Segment Start: Listed entries
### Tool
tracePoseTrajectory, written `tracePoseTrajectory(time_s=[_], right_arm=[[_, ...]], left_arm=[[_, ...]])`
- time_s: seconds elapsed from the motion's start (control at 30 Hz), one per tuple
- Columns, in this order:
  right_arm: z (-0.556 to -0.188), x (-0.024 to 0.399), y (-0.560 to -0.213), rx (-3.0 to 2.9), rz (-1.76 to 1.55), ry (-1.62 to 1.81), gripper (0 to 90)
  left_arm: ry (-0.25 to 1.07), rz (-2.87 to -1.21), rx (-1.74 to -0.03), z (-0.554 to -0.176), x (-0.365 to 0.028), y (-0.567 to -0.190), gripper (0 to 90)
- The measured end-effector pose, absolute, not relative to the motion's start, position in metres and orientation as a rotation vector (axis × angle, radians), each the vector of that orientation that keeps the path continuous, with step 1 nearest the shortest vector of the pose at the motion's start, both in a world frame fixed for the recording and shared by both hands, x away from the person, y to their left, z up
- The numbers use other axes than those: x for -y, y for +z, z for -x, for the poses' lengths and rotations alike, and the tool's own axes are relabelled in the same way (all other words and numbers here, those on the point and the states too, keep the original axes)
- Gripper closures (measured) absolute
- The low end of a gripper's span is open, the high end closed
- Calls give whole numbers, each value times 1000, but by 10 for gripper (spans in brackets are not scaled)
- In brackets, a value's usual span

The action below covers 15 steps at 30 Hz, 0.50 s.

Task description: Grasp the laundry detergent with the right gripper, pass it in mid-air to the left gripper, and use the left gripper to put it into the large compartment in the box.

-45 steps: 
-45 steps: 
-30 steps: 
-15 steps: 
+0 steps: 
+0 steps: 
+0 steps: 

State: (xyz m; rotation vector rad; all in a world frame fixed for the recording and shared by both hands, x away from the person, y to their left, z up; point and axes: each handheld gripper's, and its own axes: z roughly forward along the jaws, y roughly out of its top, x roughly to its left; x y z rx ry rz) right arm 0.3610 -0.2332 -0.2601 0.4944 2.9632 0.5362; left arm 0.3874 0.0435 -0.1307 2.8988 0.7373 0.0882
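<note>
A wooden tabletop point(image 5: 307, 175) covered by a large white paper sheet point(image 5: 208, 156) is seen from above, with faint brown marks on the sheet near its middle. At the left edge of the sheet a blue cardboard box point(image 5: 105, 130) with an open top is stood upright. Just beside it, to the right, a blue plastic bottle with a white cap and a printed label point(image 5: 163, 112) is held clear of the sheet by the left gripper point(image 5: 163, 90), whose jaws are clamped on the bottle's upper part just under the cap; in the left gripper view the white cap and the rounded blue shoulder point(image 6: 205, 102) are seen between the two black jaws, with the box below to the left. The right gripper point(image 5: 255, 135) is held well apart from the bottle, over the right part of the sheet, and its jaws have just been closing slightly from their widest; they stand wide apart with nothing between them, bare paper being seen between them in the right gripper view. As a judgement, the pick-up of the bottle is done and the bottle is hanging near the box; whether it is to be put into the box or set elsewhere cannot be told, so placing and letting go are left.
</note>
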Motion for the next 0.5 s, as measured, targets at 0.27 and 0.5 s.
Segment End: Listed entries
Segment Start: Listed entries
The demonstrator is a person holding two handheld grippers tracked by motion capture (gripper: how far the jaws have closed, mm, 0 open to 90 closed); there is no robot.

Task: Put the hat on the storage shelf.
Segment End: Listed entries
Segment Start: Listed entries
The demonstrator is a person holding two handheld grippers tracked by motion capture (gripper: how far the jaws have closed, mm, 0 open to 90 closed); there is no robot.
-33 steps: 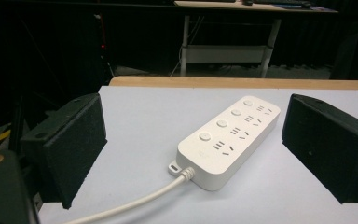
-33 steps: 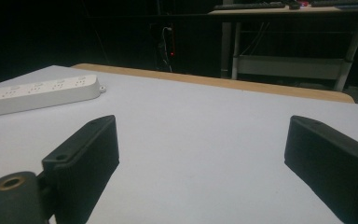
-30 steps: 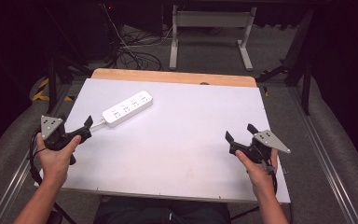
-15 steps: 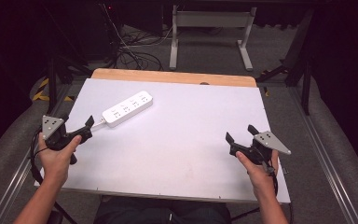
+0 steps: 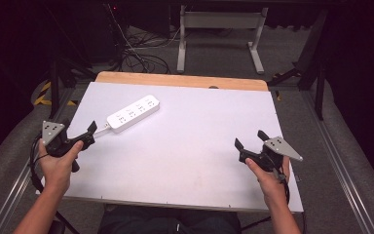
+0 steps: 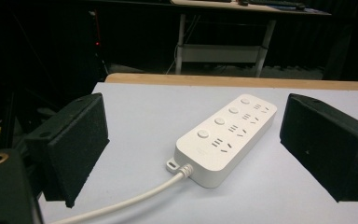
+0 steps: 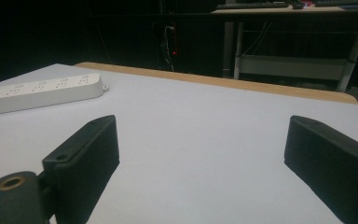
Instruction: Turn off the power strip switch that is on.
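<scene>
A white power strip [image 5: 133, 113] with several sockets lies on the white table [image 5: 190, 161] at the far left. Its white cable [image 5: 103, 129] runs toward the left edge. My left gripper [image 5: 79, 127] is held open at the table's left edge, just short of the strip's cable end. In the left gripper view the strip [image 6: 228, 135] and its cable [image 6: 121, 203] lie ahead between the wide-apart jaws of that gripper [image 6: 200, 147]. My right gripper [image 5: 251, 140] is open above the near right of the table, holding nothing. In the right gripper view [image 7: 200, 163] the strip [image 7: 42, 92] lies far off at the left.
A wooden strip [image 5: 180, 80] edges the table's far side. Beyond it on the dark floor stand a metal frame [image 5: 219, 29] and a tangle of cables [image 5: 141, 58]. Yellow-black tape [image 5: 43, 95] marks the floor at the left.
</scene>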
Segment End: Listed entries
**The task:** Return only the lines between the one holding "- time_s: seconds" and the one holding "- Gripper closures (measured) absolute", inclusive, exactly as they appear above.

**Exercise solution:**
- time_s: seconds elapsed from the motion's start (control at 30 Hz), one per tuple
- Columns, in this order:
  right_arm: z (-0.556 to -0.188), x (-0.024 to 0.399), y (-0.560 to -0.213), rx (-3.0 to 2.9), rz (-1.76 to 1.55), ry (-1.62 to 1.81), gripper (0 to 90)
  left_arm: ry (-0.25 to 1.07), rz (-2.87 to -1.21), rx (-1.74 to -0.03), z (-0.554 to -0.176), x (-0.365 to 0.028), y (-0.567 to -0.190), gripper (0 to 90)
- The measured end-effector pose, absolute, not relative to the motion's start, position in metres and orientation as a rotation vector (axis × angle, radians), each the vector of that orientation that keeps the path continuous, with step 1 nearest the shortest vector of the pose at the motion's start, both in a world frame fixed for the recording and shared by both hands, x away from the person, y to their left, z up
- The numbers use other axes than those: x for -y, y for +z, z for -x, for the poses' lengths and rotations alike, and the tool's own axes are relabelled in the same way (all other words and numbers here, those on the point and the states too, keep the original axes)
- Gripper closures (measured) absolute

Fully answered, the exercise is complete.